Everything in the listing below must be set down again exactly, apart from the pictures.
=== Information shown ===
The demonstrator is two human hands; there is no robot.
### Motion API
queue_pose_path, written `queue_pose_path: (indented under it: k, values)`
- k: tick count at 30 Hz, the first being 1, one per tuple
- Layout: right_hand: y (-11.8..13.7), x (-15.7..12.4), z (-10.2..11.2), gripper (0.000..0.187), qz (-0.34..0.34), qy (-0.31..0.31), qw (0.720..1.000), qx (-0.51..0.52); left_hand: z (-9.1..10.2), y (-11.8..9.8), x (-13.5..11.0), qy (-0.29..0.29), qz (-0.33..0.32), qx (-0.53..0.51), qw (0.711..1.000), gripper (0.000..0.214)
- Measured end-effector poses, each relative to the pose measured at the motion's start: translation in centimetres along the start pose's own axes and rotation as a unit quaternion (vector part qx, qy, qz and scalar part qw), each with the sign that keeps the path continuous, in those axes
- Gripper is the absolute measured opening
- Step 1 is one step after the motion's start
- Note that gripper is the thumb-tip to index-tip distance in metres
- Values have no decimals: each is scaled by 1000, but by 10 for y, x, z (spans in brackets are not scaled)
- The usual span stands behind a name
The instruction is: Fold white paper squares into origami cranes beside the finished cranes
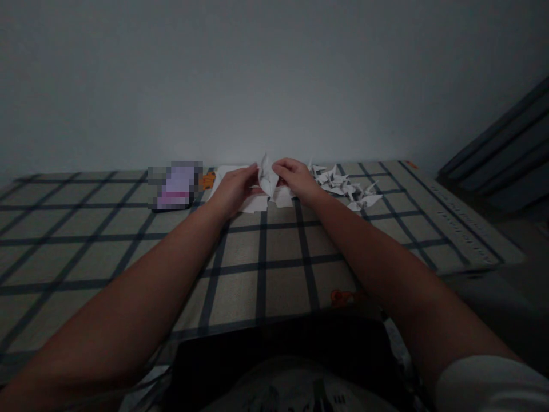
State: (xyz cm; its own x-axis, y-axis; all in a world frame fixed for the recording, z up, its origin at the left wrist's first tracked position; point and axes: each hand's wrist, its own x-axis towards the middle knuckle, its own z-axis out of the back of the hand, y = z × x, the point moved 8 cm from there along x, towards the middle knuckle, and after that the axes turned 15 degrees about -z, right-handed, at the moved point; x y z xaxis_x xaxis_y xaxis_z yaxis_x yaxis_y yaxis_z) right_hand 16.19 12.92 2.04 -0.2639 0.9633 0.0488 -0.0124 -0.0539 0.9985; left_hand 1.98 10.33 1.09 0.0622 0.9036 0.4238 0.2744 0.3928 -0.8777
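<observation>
A partly folded piece of white paper [267,176] stands upright between my two hands, its tip pointing up. My left hand [237,187] is closed on its left side, with the thumb and fingertips at the paper's edge. On the other side, my right hand [295,174] pinches the right edge between thumb and curled fingers. Flat white paper sheets [254,204] lie under and around both hands. Just right of my right hand is a heap of folded white paper cranes [337,182].
A blurred purple and pink object [176,186] lies left of the papers, beside an orange item [208,181]. A checked cloth [283,286] covers the table, with a small orange thing [341,297] near its front edge. A pale wall [266,74] rises behind.
</observation>
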Motion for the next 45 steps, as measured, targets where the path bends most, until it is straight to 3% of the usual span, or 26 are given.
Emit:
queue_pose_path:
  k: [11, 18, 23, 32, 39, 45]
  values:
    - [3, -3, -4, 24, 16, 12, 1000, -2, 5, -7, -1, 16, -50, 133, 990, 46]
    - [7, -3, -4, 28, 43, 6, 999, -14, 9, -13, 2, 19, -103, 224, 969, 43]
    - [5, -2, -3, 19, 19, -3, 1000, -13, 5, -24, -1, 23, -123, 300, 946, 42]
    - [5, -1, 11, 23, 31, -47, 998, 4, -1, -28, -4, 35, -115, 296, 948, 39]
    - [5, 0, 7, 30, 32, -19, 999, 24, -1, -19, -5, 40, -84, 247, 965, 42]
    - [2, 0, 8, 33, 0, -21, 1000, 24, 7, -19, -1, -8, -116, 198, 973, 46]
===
- Answer to this task -
The demonstrator is two human hands; there is no robot.
### Motion API
queue_pose_path, written `queue_pose_path: (indented under it: k, values)`
- k: tick count at 30 Hz, the first being 1, one per tuple
- Layout: right_hand: y (-11.8..13.7), x (-15.7..12.4), z (-10.2..11.2), gripper (0.000..0.187), qz (-0.34..0.34), qy (-0.31..0.31), qw (0.720..1.000), qx (-0.51..0.52); left_hand: z (-9.1..10.2), y (-11.8..9.8), x (-13.5..11.0), qy (-0.29..0.29), qz (-0.33..0.32), qx (-0.53..0.51), qw (0.711..1.000), gripper (0.000..0.214)
- Measured end-effector poses, each relative to the pose measured at the motion's start: translation in centimetres along the start pose's own axes and rotation as a unit quaternion (vector part qx, qy, qz and scalar part qw), each with the sign that keeps the path continuous, in those axes
- Gripper is the absolute measured opening
- Step 1 is one step after the motion's start
- Note that gripper is the thumb-tip to index-tip distance in metres
- Values have no decimals: each is scaled by 1000, but by 10 for y, x, z (spans in brackets are not scaled)
- The usual span stands behind a name
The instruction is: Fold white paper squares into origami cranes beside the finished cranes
State: (xyz cm; its own x-axis, y-axis; all in a world frame fixed for the recording, z up, its origin at the left wrist's first tracked position; point and axes: each hand's wrist, its own x-axis towards the middle knuckle, its own z-axis out of the back of the hand, y = z × x, the point moved 8 cm from there along x, towards the middle knuckle, and after that the axes turned 15 degrees about -z, right-handed, at the moved point; x y z xaxis_x xaxis_y xaxis_z yaxis_x yaxis_y yaxis_z) right_hand 16.19 12.92 2.04 -0.2639 0.9633 0.0488 -0.0124 -0.0539 0.9985; left_hand 1.98 10.33 1.09 0.0622 0.9036 0.4238 0.2744 0.3928 -0.8777
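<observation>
A partly folded piece of white paper [267,176] stands upright between my two hands, its tip pointing up. My left hand [237,187] is closed on its left side, with the thumb and fingertips at the paper's edge. On the other side, my right hand [295,174] pinches the right edge between thumb and curled fingers. Flat white paper sheets [254,204] lie under and around both hands. Just right of my right hand is a heap of folded white paper cranes [337,182].
A blurred purple and pink object [176,186] lies left of the papers, beside an orange item [208,181]. A checked cloth [283,286] covers the table, with a small orange thing [341,297] near its front edge. A pale wall [266,74] rises behind.
</observation>
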Motion for the next 45 steps, as measured, targets where the path bends most, until it is straight to 3% of the usual span, or 26 are given.
Emit:
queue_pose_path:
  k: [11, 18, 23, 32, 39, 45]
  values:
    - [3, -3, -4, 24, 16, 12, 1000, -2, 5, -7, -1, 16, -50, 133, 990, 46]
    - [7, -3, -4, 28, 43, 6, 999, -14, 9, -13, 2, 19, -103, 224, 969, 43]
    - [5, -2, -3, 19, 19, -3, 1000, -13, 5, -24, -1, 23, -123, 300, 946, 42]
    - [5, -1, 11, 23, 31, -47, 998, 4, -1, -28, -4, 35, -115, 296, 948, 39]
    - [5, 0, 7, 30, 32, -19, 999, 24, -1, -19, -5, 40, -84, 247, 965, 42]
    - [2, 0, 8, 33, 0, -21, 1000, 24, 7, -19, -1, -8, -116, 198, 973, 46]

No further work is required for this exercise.